Mais pourquoi sur ce point sans raison m’écarter ?
Grand roi, c’est mon défaut, je ne saurois flatter :
Je ne sais point au ciel placer un ridicule,
D’un nain faire un Atlas, ou d’un lâche un Hercule,
Et sans cesse en esclave à la suite des grands,
À des dieux sans vertu prodiguer mon encens.
On ne nie verra point d’une veine forcée,
Même pour te louer, déguiser ma pensée ;
Et, quelque grand que soit ton pouvoir souverain.
Si mon cœur en ces vers ne parloit par ma main.
Il n’est espoir de biens, ni raison, ni maxime,
Qui put en ta faveur m’arracher une rime.
Mais lorsque je te vois, d’une si noble ardeur,
T’appliquer sans relâche aux soins de ta grandeur.

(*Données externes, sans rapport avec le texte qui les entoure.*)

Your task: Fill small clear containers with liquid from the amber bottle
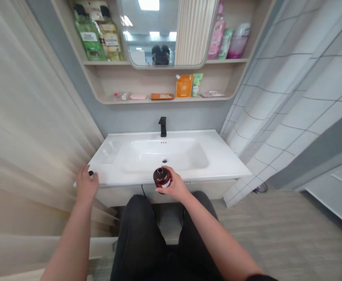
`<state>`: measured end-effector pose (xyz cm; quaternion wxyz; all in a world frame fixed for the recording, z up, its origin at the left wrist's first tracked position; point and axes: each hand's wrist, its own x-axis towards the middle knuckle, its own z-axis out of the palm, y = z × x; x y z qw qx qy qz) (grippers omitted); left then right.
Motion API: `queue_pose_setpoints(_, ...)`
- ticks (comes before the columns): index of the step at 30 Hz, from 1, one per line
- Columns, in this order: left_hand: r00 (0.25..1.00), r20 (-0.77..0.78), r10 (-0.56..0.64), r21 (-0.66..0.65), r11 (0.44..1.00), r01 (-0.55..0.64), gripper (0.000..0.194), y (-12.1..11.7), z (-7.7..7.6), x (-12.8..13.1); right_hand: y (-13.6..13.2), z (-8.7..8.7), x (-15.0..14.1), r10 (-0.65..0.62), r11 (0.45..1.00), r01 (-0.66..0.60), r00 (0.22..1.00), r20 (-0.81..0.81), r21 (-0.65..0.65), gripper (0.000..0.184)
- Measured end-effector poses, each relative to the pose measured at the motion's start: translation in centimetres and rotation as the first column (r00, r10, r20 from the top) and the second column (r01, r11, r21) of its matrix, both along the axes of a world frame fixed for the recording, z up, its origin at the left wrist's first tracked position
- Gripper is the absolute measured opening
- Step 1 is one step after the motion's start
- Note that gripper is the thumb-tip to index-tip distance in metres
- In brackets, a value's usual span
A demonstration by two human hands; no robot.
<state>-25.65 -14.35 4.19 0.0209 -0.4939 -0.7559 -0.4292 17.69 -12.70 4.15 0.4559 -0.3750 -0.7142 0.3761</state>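
Observation:
My right hand (175, 185) is wrapped around the side of a dark brown bottle (161, 178) with a white label. Its narrow neck faces up with no cap on it, and it is held just in front of the sink's front edge. Far to the left, my left hand (86, 185) is at the front left corner of the white countertop (103, 171). A small black cap (91, 173) shows between its thumb and fingers, partly covered by them.
Behind the bottle is a white sink basin (188, 156) with a black faucet (163, 127). A clear flat tray (110, 152) lies left of the basin. Toiletries, including an orange pouch (184, 86), stand on the mirror shelf (159, 100). Curtains (42, 117) hang close on the left.

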Motion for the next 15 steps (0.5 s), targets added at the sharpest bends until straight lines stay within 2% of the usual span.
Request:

Faire honte à ces rois que le travail étonne,
Et qui sont accablés du faix de leur couronne :
Quand je vois ta sagesse, en ses justes projets,
D’une heureuse abondance enrichir tes sujets[2],
Fouler aux pieds l’orgueil et du Tage et du Tibre[3],
Nous faire de la mer une campagne libre[4],

  1. Molière avait déjà composé le Tartuffe, et Boileau fait allusion dans ce vers, à ce chef-d’œuvre, que Molière n’avait pu encore obtenir l'autorisation de faire représenter devant le public.
  2. Pour prévenir une disette imminente, Louis XIV avait rendu un édit qui favorisait l’importation des blés étrangers.
  3. Allusion à une double réparation que Louis XIV avait exigée de deux insultes faites dans ce temps-là à ses ambassadeurs, l’une à Londres par l’ambassadeur d’Espagne, l’autre à Rome par des gardes Corses. Le Tage représente L’Espagne et Le Tibre est pris pour l’Italie.
  4. Autre allusion à la victoire du duc de Beaufort sur les pirates.